Originally posted by Sam60
reply to post by spikey
I don't agree there is any sort of concensus it will mutate into a much more serious or "deadly" disease during the winter.
Originally posted by Haydn_17
reply to post by spikey
Thanks, i don't know what people expect me to provide. Im just passing on the infomation my dad told me.
216.221.102.26...
"...In the United States the disease was first observed at Fort Riley, Kansas, United States, on "March 4, 1918,[29] and Queens, New York, on March 11, 1918. In August 1918, a more virulent strain appeared simultaneously in Brest, France, in Freetown, Sierra Leone, and in the U.S. at Boston, Massachusetts. The Allies of World War I came to call it the Spanish flu, primarily because the pandemic received greater press attention after it moved from France to Spain in November 1918. Spain was not involved in the war and had not imposed wartime censorship.[30]"
Source: Wikipedia, the free encyclopedia. 1918 flu pandemic. Wikipedia
"However, a first wave of influenza appeared early in the spring of 1918 in Kansas and in military camps throughout the US."
Source: The Influenza Pandemic of 1918. Stanford
Today's H1N1 flu is descended from the 1918 H1N1 pandemic swine flu strain. Classical H1N1 has been endemic in hogs in the USA and Canada since 1930, at least, in a form relatively benign to people.
"The 1918 flu was an H1N1 flu ..."
Source: Reuters. October 6, 2005. Scientists recreate deadly spanish flu.

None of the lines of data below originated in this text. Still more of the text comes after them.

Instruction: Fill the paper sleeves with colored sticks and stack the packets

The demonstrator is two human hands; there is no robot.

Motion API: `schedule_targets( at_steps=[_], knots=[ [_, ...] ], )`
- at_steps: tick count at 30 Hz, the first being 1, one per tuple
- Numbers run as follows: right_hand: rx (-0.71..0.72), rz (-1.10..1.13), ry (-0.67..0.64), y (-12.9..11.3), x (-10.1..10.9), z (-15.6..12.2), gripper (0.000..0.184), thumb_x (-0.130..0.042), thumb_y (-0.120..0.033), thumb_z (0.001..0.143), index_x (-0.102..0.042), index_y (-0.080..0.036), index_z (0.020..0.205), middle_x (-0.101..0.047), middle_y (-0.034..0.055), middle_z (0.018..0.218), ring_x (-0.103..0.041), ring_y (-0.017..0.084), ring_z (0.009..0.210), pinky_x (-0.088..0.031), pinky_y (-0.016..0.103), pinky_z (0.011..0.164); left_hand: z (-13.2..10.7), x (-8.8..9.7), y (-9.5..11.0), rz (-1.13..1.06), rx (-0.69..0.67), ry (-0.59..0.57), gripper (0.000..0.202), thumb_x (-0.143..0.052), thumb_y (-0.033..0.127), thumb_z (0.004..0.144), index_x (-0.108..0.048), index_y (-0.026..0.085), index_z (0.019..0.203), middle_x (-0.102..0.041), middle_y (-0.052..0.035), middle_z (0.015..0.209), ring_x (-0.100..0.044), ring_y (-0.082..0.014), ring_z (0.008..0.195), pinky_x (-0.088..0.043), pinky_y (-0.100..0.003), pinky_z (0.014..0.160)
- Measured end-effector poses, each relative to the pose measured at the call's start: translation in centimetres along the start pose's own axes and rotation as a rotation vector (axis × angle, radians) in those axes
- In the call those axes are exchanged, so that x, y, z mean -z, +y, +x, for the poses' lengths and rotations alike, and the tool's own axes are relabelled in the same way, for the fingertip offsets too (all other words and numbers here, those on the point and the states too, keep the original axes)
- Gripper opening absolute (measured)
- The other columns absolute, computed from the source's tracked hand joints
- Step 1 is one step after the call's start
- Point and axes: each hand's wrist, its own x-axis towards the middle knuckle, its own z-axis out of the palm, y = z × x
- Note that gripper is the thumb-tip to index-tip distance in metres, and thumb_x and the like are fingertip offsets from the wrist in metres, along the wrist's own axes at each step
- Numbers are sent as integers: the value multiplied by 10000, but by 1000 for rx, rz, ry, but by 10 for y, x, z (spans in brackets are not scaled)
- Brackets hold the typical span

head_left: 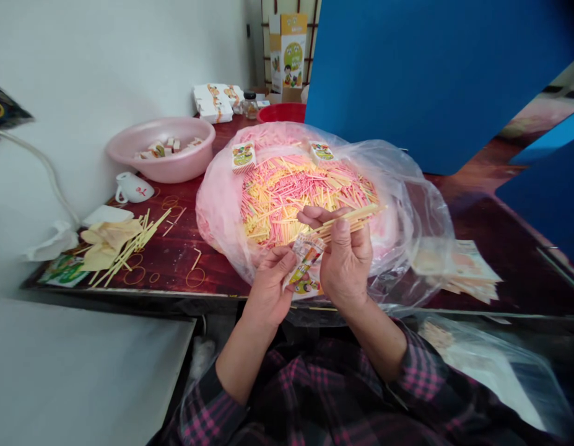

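Two bare hands at work, both closed. Left hand (268, 290) pinches one printed film wrapper (306, 260), narrow, glossy, creased, between thumb and fingers. Right hand (347, 263) grips one bundle of thin sticks (349, 222), roughly parallel, count too high to tell, tips fanned past the fingers. Wrapper and bundle are close, not touching. Both sleeves are pink-and-black plaid flannel (314, 396).

Under the hands: one printed card (308, 287), partly hidden. Beyond it, one clear plastic bag (421, 210), crinkled, spread open on the table, holding one large loose pile of pink and yellow sticks (305, 198). Two small printed packets (243, 157) (322, 153) lie on the pile.

Left side of the red glossy tabletop (189, 266): one pink plastic basin (160, 148) with small printed blocks inside, one white ceramic mug (133, 188), one loose heap of pale sticks (133, 248) beside yellow paper scraps (108, 244). Far end: one red bowl (282, 113), one glass jar (250, 105), one stack of printed boxes (215, 102). Right of the bag: one stack of flat wrappers (458, 266).
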Motion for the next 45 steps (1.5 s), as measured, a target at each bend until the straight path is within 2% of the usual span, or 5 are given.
schedule_targets(
  at_steps=[17, 23, 37, 42, 45],
  knots=[
    [-293, -152, -179, 5, 5, 23, 305, -514, -536, 989, -555, -236, 1027, -780, 27, 1002, -724, 143, 809, -567, 289, 711, 20, -10, 14, 90, -150, -32, 309, -945, 209, 594, -692, 151, 760, -758, -13, 815, -701, -136, 739, -548, -263, 750],
    [-210, -423, -238, -2, 10, 25, 363, -516, -526, 989, -697, -212, 1012, -755, 35, 1027, -626, 150, 800, -507, 316, 755, 26, -8, 14, 48, -227, -23, 297, -935, 211, 604, -671, 177, 736, -732, 27, 776, -682, -114, 709, -547, -242, 713],
    [-527, -277, -245, 11, -3, 48, 202, -614, -327, 822, -721, -209, 946, -738, 24, 910, -612, 125, 663, -460, 224, 519, 38, -19, 20, 68, -167, -58, 411, -958, 273, 597, -695, 175, 897, -728, 23, 857, -681, -118, 732, -539, -212, 608],
    [-462, -210, -252, 20, -10, 58, 383, -605, -574, 878, -656, -194, 858, -745, 50, 924, -628, 120, 671, -458, 213, 515, 50, -22, 22, 50, -209, -41, 359, -959, 238, 585, -696, 175, 821, -739, 28, 812, -681, -112, 685, -522, -208, 580],
    [-393, -297, -241, 24, -10, 62, 433, -508, -578, 944, -667, -189, 841, -744, 59, 923, -625, 121, 681, -476, 229, 548, 52, -27, 27, 61, -214, -29, 356, -955, 236, 592, -705, 183, 840, -754, 21, 838, -685, -113, 684, -524, -206, 587]
  ],
)
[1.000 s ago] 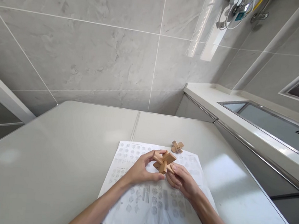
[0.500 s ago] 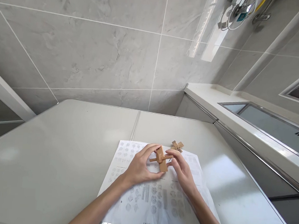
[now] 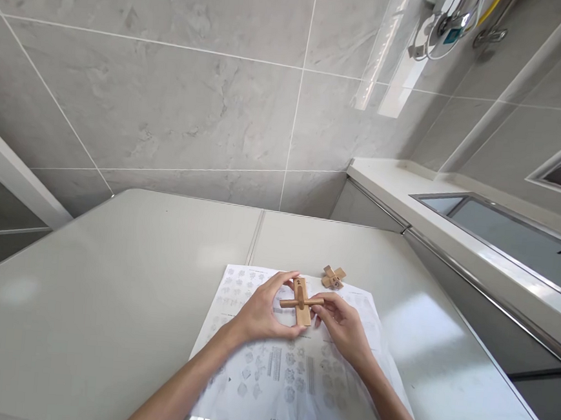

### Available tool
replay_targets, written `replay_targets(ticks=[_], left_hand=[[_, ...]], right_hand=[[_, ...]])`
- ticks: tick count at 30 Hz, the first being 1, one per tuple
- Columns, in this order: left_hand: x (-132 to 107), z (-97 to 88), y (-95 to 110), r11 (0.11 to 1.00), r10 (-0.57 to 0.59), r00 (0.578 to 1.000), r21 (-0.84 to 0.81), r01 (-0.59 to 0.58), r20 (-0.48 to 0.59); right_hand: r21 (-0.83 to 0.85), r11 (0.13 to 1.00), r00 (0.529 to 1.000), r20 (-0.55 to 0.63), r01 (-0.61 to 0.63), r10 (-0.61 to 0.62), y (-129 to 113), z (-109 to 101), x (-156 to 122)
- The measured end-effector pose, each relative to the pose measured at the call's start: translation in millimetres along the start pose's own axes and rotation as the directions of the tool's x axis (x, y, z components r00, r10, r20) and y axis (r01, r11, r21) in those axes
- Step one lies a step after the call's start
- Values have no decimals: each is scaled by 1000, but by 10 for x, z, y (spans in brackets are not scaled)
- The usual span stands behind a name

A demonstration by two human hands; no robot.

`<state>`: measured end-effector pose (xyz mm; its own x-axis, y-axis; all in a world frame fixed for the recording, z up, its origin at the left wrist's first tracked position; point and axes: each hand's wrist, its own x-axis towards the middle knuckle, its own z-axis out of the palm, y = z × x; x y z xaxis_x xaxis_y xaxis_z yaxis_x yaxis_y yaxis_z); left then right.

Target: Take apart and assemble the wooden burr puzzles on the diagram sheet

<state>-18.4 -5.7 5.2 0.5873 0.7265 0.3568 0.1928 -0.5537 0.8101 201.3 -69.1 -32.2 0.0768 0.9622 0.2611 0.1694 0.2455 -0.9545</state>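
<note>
A wooden cross-shaped puzzle sits between both my hands above a printed instruction sheet. My left hand curls around its left side, thumb below and fingers over the top. My right hand pinches the right end of its crossbar. A second, smaller wooden puzzle lies on the sheet's far edge, just beyond my right hand, touched by neither.
The sheet lies on a pale grey table with a seam down its middle. Grey tiled wall stands behind. A white counter with a sunken steel sink runs along the right, across a dark gap.
The wooden puzzle has been turned in my hands from a bulky tilted cluster to a flat cross. My right hand moved up from beneath it to pinch the crossbar's right end.
</note>
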Motion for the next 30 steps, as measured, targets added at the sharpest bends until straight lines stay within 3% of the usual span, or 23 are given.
replay_targets(ticks=[13,23,30], left_hand=[[-14,74,-2,995,-98,994,-5,98,-40],[-27,100,-106,991,-57,998,120,60,-34],[-21,69,-125,994,-62,998,97,60,11]], right_hand=[[8,995,993,54,-103,102,54,15,-18],[-170,978,992,2,-121,124,86,-11,1],[-250,964,995,24,-91,100,110,-5,-10]])
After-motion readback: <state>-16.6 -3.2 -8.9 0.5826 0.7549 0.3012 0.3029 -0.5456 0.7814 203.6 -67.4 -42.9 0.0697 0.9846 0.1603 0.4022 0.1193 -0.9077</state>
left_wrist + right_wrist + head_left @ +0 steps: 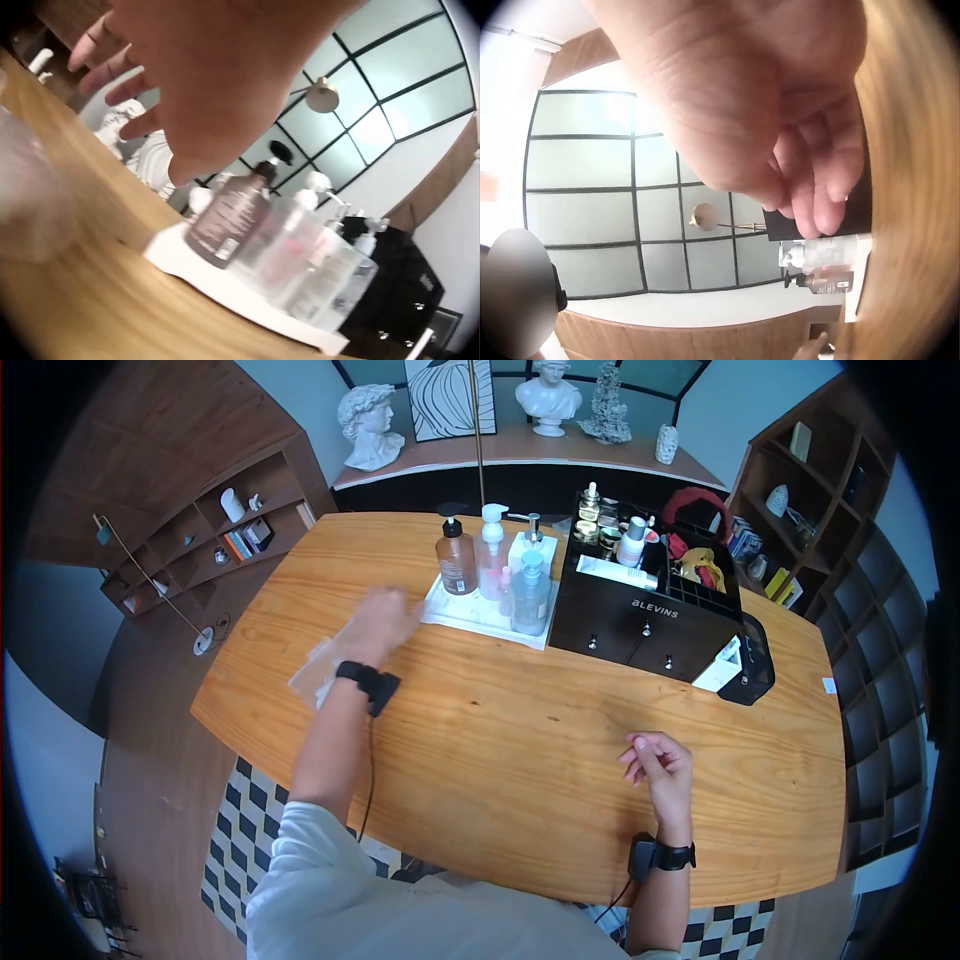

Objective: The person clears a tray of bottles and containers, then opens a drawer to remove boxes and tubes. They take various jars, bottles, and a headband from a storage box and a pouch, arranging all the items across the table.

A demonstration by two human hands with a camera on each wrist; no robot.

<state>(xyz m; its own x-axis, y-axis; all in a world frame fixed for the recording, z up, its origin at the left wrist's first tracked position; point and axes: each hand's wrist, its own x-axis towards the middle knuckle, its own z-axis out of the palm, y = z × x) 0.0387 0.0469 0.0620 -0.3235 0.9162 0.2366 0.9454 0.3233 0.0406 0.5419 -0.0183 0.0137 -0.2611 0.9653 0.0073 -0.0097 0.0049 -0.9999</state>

ABC
"Viruses of the classical H1N1 lineage were virtually the exclusive cause of swine influenza (in the United States and Canada) from the time of their initial isolation in 1930 through 1998."
Source: Virus Res. 2002 May 10;85(2):199-210. The emergence of novel swine influenza viruses in North America. PMID: 12034486
So why not tell the truth?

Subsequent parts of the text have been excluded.